"Forty years ago, Webber was absurdly popular, Britain's number one cultural export of the '80s. It was an Ed Sheeran-ish popularity: an insanely prolific hitmaker, yes, but he never commanded a fraction of the critical adulation of, say, Stephen Sondheim or Kander & Ebb."
"The historical [works] of Andrew Lloyd Webber have gotten inexorably cooler over the last decade or so, whether he likes it or not. And he might not like it! the Baron uttered some low-level grumbles about Jamie Lloyd, the director so key to what I'm calling the Webbernaissance."

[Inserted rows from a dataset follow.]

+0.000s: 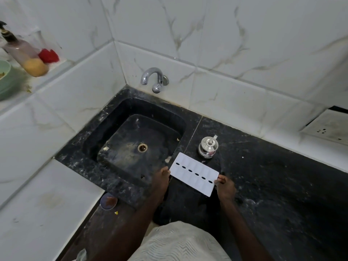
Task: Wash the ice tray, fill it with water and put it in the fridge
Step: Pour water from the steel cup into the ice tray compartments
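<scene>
A white ice tray [194, 173] with a row of dark oval slots down its middle lies over the black counter [273, 185], just right of the sink. My left hand [162, 178] grips its left end and my right hand [224, 186] pinches its right end. The black stone sink [105, 129] is dry-looking with a round drain [142, 147] in the middle. A chrome tap [153, 79] juts from the tiled wall above the sink's back edge; no water runs from it.
A small steel lidded pot [208, 146] stands on the counter right behind the tray. A bottle with yellow liquid [28, 57], a red object [49, 55] and a green bowl [4, 80] sit on the tiled ledge at upper left. A wall socket [327, 127] is at right.
</scene>
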Action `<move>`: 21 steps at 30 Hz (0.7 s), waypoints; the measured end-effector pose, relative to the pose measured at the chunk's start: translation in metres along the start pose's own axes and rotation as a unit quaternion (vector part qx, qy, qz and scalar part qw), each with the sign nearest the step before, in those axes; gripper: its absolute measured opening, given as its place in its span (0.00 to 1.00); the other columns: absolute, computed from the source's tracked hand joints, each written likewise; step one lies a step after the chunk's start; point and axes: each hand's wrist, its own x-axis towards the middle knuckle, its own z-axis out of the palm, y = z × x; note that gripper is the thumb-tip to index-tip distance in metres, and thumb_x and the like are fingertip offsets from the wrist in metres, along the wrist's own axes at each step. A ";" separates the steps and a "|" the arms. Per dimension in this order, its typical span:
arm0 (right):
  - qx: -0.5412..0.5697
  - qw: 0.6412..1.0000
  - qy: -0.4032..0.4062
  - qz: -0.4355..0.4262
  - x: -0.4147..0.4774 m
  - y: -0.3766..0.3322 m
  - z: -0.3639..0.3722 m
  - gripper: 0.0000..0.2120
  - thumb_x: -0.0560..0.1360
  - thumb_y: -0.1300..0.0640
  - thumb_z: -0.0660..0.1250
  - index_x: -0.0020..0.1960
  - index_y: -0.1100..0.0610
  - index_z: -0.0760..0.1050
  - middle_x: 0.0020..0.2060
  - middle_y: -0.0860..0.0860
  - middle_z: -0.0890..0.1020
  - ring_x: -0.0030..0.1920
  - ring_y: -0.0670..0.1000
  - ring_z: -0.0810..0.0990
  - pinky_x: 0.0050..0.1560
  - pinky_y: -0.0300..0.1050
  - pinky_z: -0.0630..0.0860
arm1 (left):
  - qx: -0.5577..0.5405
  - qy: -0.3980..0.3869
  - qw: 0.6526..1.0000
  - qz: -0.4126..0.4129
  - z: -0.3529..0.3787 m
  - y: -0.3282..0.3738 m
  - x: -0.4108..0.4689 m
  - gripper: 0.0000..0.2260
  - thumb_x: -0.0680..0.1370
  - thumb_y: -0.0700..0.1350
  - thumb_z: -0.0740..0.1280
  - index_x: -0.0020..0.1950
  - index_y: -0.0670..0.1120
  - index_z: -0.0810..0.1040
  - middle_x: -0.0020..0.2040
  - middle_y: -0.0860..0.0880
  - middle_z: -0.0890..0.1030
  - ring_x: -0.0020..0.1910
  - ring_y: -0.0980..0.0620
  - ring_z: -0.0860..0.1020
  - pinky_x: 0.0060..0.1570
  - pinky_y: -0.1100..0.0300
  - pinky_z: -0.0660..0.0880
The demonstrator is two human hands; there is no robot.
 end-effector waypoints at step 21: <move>0.152 0.987 -0.056 0.023 0.077 -0.140 0.018 0.02 0.77 0.61 0.74 0.48 0.61 0.83 0.46 0.56 0.82 0.46 0.53 0.79 0.43 0.46 0.73 | 0.635 -0.130 0.740 0.181 -0.016 -0.061 -0.009 0.56 0.76 0.69 0.68 0.84 0.39 0.36 0.83 0.41 0.33 0.83 0.43 0.35 0.84 0.48 0.44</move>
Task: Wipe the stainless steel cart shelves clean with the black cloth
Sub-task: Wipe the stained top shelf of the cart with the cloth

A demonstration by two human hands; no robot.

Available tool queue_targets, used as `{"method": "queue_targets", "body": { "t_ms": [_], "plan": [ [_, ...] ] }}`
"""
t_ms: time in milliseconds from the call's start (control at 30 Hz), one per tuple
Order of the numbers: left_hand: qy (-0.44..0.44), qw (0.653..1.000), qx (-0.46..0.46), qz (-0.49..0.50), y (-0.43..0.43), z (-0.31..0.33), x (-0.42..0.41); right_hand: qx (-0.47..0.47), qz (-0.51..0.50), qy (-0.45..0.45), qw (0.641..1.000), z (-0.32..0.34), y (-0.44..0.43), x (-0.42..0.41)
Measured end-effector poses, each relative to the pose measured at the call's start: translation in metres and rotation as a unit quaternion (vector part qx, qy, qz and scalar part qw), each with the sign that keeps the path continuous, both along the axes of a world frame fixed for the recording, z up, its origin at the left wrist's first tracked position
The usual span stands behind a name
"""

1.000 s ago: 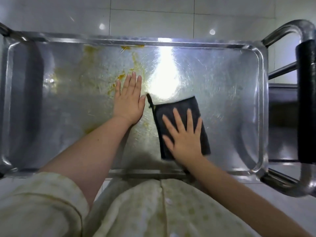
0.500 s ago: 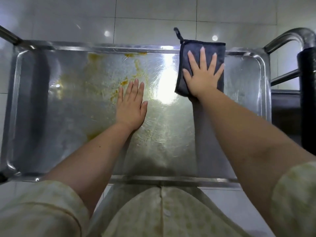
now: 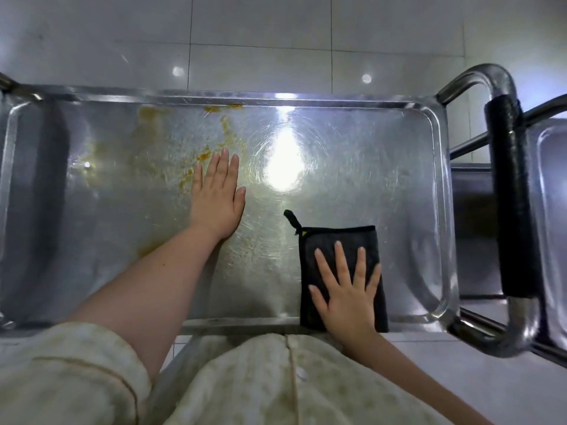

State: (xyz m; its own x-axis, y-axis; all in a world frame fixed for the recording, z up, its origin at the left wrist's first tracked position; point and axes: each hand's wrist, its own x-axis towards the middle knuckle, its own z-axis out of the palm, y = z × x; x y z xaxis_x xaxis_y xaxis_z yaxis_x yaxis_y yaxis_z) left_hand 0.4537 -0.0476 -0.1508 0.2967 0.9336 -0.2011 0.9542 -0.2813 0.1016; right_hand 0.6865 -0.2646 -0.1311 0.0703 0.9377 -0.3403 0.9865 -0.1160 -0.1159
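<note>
The stainless steel top shelf (image 3: 383,167) of the cart fills the view. Yellow-orange smears (image 3: 205,156) cover its left half up to the far rim. The folded black cloth (image 3: 334,240) lies flat at the near edge, right of centre, its hanging loop pointing to the far left. My right hand (image 3: 346,289) presses flat on the cloth with spread straight fingers. My left hand (image 3: 216,196) rests flat on the shelf's middle, fingers straight and together, their tips at the smears.
The cart's push handle (image 3: 512,204), steel tube with a black grip, stands at the right end. A lower shelf (image 3: 552,210) shows beyond it. White floor tiles (image 3: 260,41) lie past the far rim. A raised rim (image 3: 214,98) runs around the shelf.
My right hand has pulled the cloth from the far rim back to the near edge, after pushing it away half a second before. My left hand has stayed in place.
</note>
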Motion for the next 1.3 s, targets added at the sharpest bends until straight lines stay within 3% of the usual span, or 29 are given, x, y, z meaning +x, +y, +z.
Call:
{"method": "queue_targets", "body": {
  "t_ms": [100,333,467,600,867,967,1067,1167,1300],
  "plan": [
    [-0.004,1.000,-0.002,0.004,0.001,0.000,0.001,-0.007,0.003,0.006,1.000,0.002,0.019,0.005],
    [-0.005,1.000,0.002,0.001,0.001,-0.002,0.000,0.006,-0.121,-0.011,0.993,-0.008,0.222,0.075],
    [-0.015,1.000,0.001,0.011,0.001,0.002,0.002,-0.005,-0.154,-0.018,0.988,-0.008,0.268,0.089],
    [-0.054,0.998,-0.008,-0.015,-0.002,0.012,0.027,-0.003,-0.128,-0.018,0.992,-0.005,0.231,0.078],
    [-0.032,0.999,-0.006,-0.005,-0.005,0.001,0.059,-0.034,-0.046,0.014,0.998,0.010,0.008,0.058],
    [-0.033,0.999,0.000,-0.005,-0.005,0.001,0.061,-0.069,-0.036,0.015,0.997,0.017,-0.021,0.062],
    [-0.026,1.000,0.000,-0.005,-0.003,0.000,0.062,-0.036,-0.046,0.001,0.998,0.013,0.035,0.083],
    [-0.026,1.000,0.001,-0.002,-0.003,-0.002,0.061,-0.008,-0.110,-0.014,0.994,0.002,0.146,0.120],
    [-0.028,1.000,0.000,-0.003,-0.005,-0.002,0.061,-0.034,-0.142,-0.017,0.989,0.000,0.242,0.158]
  ]
}}
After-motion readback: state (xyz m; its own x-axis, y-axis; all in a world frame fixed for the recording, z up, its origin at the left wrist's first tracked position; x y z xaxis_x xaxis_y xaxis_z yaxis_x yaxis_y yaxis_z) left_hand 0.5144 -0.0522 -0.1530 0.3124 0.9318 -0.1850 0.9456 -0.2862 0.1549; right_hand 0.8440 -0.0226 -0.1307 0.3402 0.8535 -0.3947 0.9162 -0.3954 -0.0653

Andrew Lloyd Webber dominated popular culture in the 1980s as Britain's leading cultural export, achieving unprecedented commercial success comparable to modern pop stars. However, his critical reputation remained limited compared to contemporaries like Sondheim. His creative dominance declined by the mid-1990s, with recent works like School of Rock and Cinderella failing to recapture former glory. Recently, Webber's classic musicals have gained renewed artistic credibility through reinterpretations by contemporary theatre directors. This creative resurgence, termed the Webbernaissance, is driven largely by director Jamie Lloyd's innovative approaches. Notably, Webber himself has expressed reservations about these modern adaptations, suggesting tension between his original vision and contemporary theatrical reinterpretation.